翻訳家が地下室に閉じ込められたっていうエピソードはダン・ブラウンのインフェルノ出版時に実際にあったエピソードらしいけど、それ以外はオリジナルでしょ?すごい。

あとパンフレットに寄稿していた音楽の三浦純さんと字幕翻訳の原田りえさん、二人とも猛者でかっこいい。コスモポリタンになりたい。

3.今週のわたし

上述、「9人の翻訳家」で出版社の社長を演じているランベール・ウィルソンが本作のインタビューでこう言ってるんです。

これまでやってきたことを繰り返さない、ということが自分にとっては重要なのだ。(『9人の翻訳家 囚われたベストセラー』パンフレットより抜粋)

まさにこれよ、これ。

わたしが敬愛する俳優の皆さんって、こういう信念を持っている人が多くて、彼らが役ごとに新しいチャレンジを続けているから、同じ俳優をずっとフォローしているファンたちはずっと魅了され続けるのである。ある、強く長く愛される役を演じるのは俳優にとって幸運でもあるけれど、その後のキャリアで、そのイメージを覆していくチャレンジをしなければ、新鮮な仕事はできない。リスクをとってでもチャレンジし続ける俳優たちを、わたしは心から尊敬している。それが映画を好きでいる理由でもある。

一方のわたしは。散々暇だ退屈だ言ってますけど、やっぱり自己再生産的な仕事になってしまっているんですねー、いま。これはわたしの責任ではないと言って差し支えないと思うんですけれどもね。

ある時点での、ある2人の給与の10万の差には合理的な説明ができないことが多い、とは経営者の友人の言ですがね。それはその通りだが、給料ではなくチャンスに関してはどうか。やっぱり、新しいチャレンジをする準備ができている従業員に、より難しい仕事やチャンスを与えられない会社って、陳腐化していくと思うんですよねー。

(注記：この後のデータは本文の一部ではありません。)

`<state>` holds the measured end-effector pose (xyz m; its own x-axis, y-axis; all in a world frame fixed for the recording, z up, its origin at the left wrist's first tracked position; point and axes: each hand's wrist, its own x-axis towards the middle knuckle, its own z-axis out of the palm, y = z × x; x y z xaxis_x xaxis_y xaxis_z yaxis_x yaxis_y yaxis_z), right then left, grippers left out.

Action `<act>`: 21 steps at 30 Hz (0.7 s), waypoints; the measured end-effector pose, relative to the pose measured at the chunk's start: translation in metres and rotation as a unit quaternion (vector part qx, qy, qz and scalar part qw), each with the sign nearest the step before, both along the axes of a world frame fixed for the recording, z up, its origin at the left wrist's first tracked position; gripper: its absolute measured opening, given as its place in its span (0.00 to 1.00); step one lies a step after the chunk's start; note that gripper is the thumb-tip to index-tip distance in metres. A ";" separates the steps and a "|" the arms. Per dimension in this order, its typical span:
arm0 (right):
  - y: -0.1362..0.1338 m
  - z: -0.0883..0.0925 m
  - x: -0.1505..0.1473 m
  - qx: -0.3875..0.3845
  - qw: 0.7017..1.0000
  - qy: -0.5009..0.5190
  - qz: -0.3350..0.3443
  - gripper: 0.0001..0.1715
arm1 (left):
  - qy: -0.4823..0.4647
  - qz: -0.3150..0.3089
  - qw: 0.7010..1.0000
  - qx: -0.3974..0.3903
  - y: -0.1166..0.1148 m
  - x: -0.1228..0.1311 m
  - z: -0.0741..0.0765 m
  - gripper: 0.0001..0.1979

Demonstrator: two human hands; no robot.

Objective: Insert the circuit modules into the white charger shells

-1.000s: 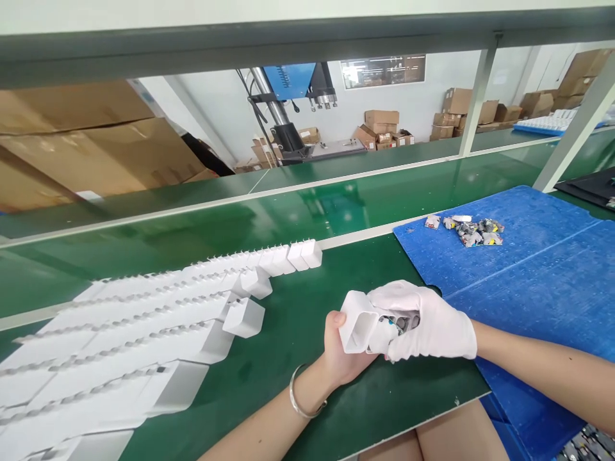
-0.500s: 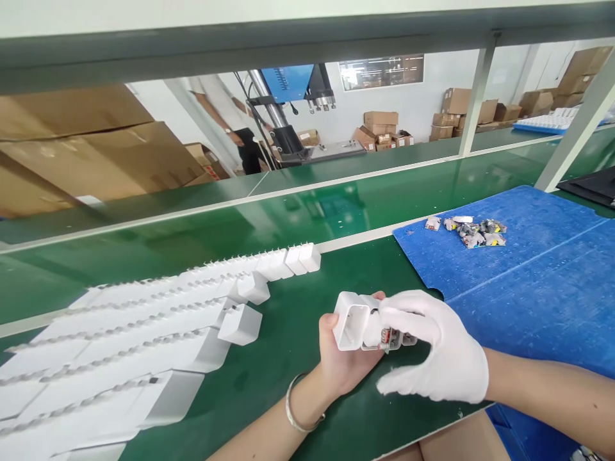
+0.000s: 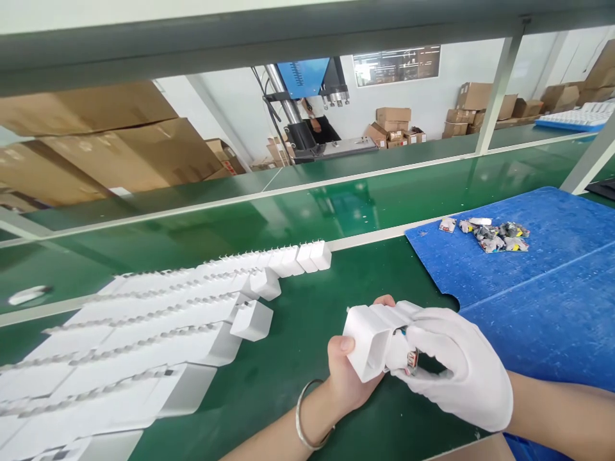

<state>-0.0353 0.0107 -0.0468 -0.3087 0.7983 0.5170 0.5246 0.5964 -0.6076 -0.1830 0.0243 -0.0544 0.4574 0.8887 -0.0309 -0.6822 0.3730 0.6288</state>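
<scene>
The left hand (image 3: 353, 379), bare, is closed around a white charger housing (image 3: 369, 339). The thumb lies along its near edge and the fingertips show over the far side. The housing sits low in the middle of the view, held just above the green bench (image 3: 288, 349), with its open end tilted toward the camera's left. A metal bangle (image 3: 307, 424) circles the left wrist.

The right hand (image 3: 459, 378) wears a white glove. It curls in from the right, its fingers pinched on a small circuit board (image 3: 411, 360) that sits at the housing's right end, touching it (how far the board goes into the shell cannot be told).

To the left, rows of white housings (image 3: 144, 333) lie side by side on the bench with their metal prongs up, and one housing at the near end of a row is turned slightly out of line. To the right lies a blue mat (image 3: 552, 288), and a heap of small circuit boards (image 3: 494, 235) rests near its far edge, well apart from both hands. Beyond the bench runs a green conveyor belt (image 3: 240, 221), with one loose white piece (image 3: 26, 294) at its left. Past it are cardboard boxes (image 3: 110, 144) and a blue press machine (image 3: 302, 75).
</scene>
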 end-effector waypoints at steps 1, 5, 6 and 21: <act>0.000 -0.002 -0.001 -0.002 1.000 0.003 -0.001 0.05 | 0.000 0.003 1.000 0.006 -0.001 0.000 0.000 0.28; 0.000 -0.005 0.000 -0.013 1.000 0.018 -0.004 0.07 | 0.005 0.028 0.999 0.021 -0.004 0.002 0.003 0.28; 0.001 -0.004 0.000 -0.016 1.000 0.019 -0.004 0.09 | 0.008 0.036 0.999 0.019 -0.005 0.003 0.003 0.27; 0.003 0.008 0.006 -0.081 0.992 0.072 0.063 0.15 | 0.021 0.054 0.998 -0.038 -0.008 0.003 0.005 0.26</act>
<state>-0.0288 0.0136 -0.0389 -0.3432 0.8347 0.4306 0.3538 0.5396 -0.7640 -0.1799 0.0161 -0.0492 0.3557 0.9272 -0.1178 -0.6942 0.3465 0.6309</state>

言った通りにやってくれる社員ばかりを引き寄せておく経営者だと、そういう人事が常態化していると、適切なチャンスを適切な人材に渡していくことができなくなる。ガバナンスも当然弱くなる。

っていうのが今うちの会社に起きていることですわ。

しばらくは我慢、と現社長に言われているが、我慢できるかなー。小指でできる仕事を小指でやって見せてるんですけど。おかげで「やっぱりあいつは仕事できるんだった」って言われていますけどそれも複雑な心境ですけど。

じゃあ仕事よこせや。みたいな〜〜

ま、人生の中でこんだけ暇なのも珍しいし、お得といえばお得。フルで給料もらいながら夕方17時から映画観ますよ。人生の肥やしになりますから。仕事より。